=== TASK TO COMPLETE ===
Below is a listing. Write out exactly its lines between the one holding "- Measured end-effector" and the one holding "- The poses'", inclusive.

=== THE DATA ===
━━━

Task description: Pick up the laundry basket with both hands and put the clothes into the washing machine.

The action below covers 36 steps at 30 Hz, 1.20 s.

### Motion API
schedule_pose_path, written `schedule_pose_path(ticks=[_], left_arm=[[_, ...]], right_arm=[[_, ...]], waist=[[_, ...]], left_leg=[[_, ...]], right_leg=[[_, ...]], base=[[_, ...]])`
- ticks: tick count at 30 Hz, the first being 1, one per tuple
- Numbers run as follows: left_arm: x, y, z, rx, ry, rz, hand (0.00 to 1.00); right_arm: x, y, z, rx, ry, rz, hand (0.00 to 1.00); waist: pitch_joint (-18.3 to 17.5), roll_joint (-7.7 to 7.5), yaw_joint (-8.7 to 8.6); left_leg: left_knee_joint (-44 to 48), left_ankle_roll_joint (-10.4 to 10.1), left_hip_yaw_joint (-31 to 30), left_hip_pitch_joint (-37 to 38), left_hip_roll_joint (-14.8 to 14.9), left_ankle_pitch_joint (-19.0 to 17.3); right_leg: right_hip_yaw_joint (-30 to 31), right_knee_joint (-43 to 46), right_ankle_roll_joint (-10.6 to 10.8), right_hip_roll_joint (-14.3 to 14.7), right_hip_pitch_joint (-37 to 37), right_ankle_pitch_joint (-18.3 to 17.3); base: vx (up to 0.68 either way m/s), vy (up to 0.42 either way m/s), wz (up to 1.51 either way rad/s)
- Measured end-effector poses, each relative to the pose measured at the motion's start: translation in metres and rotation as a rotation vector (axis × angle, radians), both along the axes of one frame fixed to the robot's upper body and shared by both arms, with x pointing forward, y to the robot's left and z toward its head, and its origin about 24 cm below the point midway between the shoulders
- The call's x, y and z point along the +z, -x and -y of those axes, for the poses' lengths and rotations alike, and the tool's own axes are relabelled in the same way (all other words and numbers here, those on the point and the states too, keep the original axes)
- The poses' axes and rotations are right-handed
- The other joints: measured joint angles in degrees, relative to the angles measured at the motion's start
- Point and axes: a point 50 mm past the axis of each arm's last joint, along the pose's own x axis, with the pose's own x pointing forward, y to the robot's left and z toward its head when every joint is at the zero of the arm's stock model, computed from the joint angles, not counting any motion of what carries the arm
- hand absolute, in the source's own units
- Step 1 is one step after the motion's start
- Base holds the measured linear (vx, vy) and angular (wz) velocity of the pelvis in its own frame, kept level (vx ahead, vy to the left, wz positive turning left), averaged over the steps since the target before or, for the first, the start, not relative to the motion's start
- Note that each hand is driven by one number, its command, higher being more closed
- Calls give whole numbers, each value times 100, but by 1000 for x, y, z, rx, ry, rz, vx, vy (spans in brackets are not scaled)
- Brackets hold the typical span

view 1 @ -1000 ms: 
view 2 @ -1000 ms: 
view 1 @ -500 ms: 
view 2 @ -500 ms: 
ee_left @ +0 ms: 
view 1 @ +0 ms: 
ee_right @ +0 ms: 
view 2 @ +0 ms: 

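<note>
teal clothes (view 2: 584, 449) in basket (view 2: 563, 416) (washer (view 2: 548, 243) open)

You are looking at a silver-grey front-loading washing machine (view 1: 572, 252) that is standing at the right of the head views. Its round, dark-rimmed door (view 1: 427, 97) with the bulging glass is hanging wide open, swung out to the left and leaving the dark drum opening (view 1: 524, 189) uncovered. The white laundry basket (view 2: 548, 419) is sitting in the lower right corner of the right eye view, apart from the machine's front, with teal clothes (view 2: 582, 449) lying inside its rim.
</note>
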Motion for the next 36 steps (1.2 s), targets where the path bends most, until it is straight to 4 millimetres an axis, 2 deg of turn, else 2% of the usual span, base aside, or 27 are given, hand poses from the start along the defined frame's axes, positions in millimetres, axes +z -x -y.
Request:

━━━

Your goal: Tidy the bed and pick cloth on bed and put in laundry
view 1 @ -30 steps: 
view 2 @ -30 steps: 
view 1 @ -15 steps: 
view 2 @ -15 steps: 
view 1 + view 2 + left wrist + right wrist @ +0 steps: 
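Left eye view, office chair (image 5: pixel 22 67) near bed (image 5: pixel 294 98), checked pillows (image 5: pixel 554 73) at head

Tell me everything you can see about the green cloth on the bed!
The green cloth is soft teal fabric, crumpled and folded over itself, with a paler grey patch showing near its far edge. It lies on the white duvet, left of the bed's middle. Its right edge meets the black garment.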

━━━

=== WRITTEN ANSWER ===
- Measured end-effector poses, each relative to the pose measured at the motion's start: translation in metres and rotation as a rotation vector (axis × angle, radians), both along the axes of one frame fixed to the robot's upper body and shared by both arms, with x pointing forward, y to the robot's left and z toward its head, and its origin about 24 cm below the point midway between the shoulders
- The call's x, y and z point along the +z, -x and -y of those axes, for the poses' lengths and rotations alike, and the tool's own axes are relabelled in the same way (all other words and numbers here, those on the point and the states too, keep the original axes)
- The poses' axes and rotations are right-handed

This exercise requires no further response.